Fotografare un capodoglio
La prima volta che ho visto usare la foto-identificazione è stato durante un monitoraggio dei mammiferi carnivori nelle aree protette della Tanzania settentrionale, a cui partecipai per conto di un istituto di ricerca di Arusha. I ricercatori usavano questo metodo di ricerca, assai poco invasivo, per identificare i leoni maschi, poichè la colorazione del muso e le cicatrici possono rilevare l’identità e l’età dell’animale.
Un leone maschio se ne sta fermo e immobile anche per delle ore e con un obiettivo da 300 mm a una distanza di 20 metri, quasi gli vedi dentro i visceri quando sbadiglia. Hai tutto il tempo che vuoi. Autofocus, prendi la mira, e vai in continuo. Tre scatti al secondo: un gioco da ragazzi.
Con il capodoglio, un animale che vive a metà strada tra l’abisso e l’atmosfera, è tutta un’altra storia. Per identificare l’animale serve un’immagine del profilo della coda quando per immergersi la alza sull’acqua. Ma anche tutta la sequenza dei movimenti caudali può rilevare dettagli importanti: cicatrici, colorazione della pelle, chiazze bianche o nere. Serve anche una foto del lato destro e una del lato sinistro del corpo - quel capolavoro di biomeccanica e fisiologia che può spingersi a oltre duemila metri di profondità.
Sai che hai pochi secondi di tempo per scattare la tua foto. Il capodoglio appena riemerso se ne sta fermo per qualche minuto, come un’isola grigia e viva, e sbuffa e alita vapore trasversale. Poi compie una breve immersione, pochi metri sotto la superficie, per spostarsi poco più in là. Lo fanno quasi sempre e adesso che l’ho imparato ho un piccolo vantaggio.

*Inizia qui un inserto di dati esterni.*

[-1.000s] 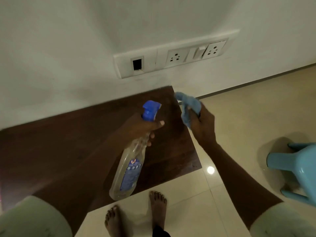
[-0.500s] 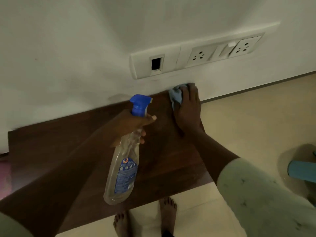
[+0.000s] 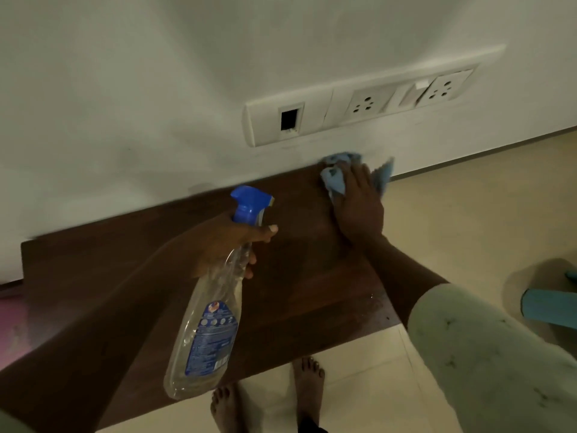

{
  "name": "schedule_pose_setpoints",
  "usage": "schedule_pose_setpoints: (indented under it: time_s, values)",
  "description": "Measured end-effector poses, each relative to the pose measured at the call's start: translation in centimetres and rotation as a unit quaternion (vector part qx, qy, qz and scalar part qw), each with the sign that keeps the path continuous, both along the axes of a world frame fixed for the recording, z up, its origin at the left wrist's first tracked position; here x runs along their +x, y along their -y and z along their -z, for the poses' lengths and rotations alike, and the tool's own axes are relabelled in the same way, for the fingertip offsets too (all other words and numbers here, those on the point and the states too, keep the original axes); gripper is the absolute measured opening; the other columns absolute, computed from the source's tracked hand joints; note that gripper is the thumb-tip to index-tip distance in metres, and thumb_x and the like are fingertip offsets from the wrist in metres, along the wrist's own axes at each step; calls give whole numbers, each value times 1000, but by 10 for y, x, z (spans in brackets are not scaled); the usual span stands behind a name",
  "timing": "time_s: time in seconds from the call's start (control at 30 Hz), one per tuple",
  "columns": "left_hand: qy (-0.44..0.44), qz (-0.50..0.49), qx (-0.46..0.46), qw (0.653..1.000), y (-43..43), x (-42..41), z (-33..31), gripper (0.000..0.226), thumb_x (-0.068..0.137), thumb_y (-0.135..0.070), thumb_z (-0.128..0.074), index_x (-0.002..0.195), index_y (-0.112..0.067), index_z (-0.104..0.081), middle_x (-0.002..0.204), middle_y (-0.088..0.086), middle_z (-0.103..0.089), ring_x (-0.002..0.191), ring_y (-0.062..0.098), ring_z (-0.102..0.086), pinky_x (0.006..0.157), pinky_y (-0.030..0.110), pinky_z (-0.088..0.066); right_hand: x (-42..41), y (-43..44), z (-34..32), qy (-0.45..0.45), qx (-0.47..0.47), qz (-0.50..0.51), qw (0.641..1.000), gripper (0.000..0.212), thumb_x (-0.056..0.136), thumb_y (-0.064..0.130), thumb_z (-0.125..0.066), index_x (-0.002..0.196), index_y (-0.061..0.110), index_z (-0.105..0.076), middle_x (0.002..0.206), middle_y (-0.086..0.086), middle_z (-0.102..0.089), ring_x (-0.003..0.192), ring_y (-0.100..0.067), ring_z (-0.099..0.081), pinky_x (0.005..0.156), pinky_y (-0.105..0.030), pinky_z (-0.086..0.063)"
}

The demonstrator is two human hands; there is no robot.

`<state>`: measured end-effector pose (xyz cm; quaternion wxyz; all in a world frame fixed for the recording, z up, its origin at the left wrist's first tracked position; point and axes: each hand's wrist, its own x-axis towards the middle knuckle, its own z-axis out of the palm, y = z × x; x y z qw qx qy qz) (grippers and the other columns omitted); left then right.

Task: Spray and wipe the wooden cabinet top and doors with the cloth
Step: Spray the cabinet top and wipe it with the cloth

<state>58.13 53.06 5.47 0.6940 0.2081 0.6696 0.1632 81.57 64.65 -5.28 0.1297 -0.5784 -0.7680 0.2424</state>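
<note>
The blue cloth [image 3: 335, 179] lies bunched at the far right corner of the dark wooden cabinet top [image 3: 312, 276], right up against the wall [image 3: 125, 89]. One edge of it sticks out past the right side of the top. The person's right hand [image 3: 359, 210] lies flat on the cloth with its fingers stretched out towards the wall, pressing it down onto the wood. Blue folds show on both sides of the fingers.

To the left and nearer, the left hand [image 3: 231, 239] grips the neck of a clear spray bottle [image 3: 209, 323], fingers curled round it and the thumb laid across just below the blue trigger head [image 3: 249, 204]. The bottle is held above the top, not standing on it. It hangs at a slant, with its base towards the near edge and its nozzle pointing right. A blue label covers the lower part of its body.

The front right part of the cabinet top shows a few pale specks near its edge. On the wall above the cloth sits a long white socket panel [image 3: 359, 101] with two sockets and a switch. The floor [image 3: 468, 220] is pale tile. Two bare feet [image 3: 309, 389] stand on it just in front of the cabinet. A pale green sleeve [image 3: 484, 370] covers the right upper arm. At the right edge part of a teal plastic stool [image 3: 546, 307] shows, well apart from the cabinet.
</note>
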Motion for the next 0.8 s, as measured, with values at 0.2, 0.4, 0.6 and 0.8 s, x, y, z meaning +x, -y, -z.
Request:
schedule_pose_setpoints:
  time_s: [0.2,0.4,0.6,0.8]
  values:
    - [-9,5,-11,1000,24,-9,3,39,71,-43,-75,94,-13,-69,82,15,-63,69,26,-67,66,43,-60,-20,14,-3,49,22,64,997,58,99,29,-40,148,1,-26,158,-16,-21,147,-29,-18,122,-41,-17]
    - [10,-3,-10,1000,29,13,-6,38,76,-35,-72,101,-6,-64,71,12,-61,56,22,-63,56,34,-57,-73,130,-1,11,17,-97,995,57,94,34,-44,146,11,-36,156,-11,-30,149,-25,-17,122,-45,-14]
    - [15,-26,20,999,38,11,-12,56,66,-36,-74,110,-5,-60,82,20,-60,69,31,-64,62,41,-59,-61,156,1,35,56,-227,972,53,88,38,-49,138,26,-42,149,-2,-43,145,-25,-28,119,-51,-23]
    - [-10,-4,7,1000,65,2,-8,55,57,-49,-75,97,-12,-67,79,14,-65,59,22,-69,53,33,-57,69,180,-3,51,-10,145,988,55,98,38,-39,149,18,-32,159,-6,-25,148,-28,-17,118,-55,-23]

Tu devi seguire la scena con l’occhio nel mirino. La Canon devi tenerla stretta, la mano sinistra a reggere il teleobiettivo. Emersione. Stop. Respiro. L’animale si inarca. Coda. L’animale si è immerso. Ora punta verso l’abisso, verso chissà quali canyon e secche segrete.
Questo è il tempo che avete per fotografarlo, e quindi foto-identificarlo. A me questa faccenda costa sempre molto in termini di concentrazione. Perché lo hai cercato per ore facendo la spola tra cortina idrofonica e postazione d’avvistamento, perché i volontari sono eccitati e tu sai che non puoi sbagliare. Tutto quello che hai fatto prima è in funzione di quel momento li.
Dopo l’immersione, non resta nient’altro che un cerchio liscio come l’olio di 5 o 6 metri di diametro. Un segno che viene cancellato dalla corrente. La prima cosa che faccio non è riguardare le foto sul dorso digitale della macchina fotografica. È cercare lo sguardo della gente. L’ultima volta sul viso di una ragazza sono apparse lacrime.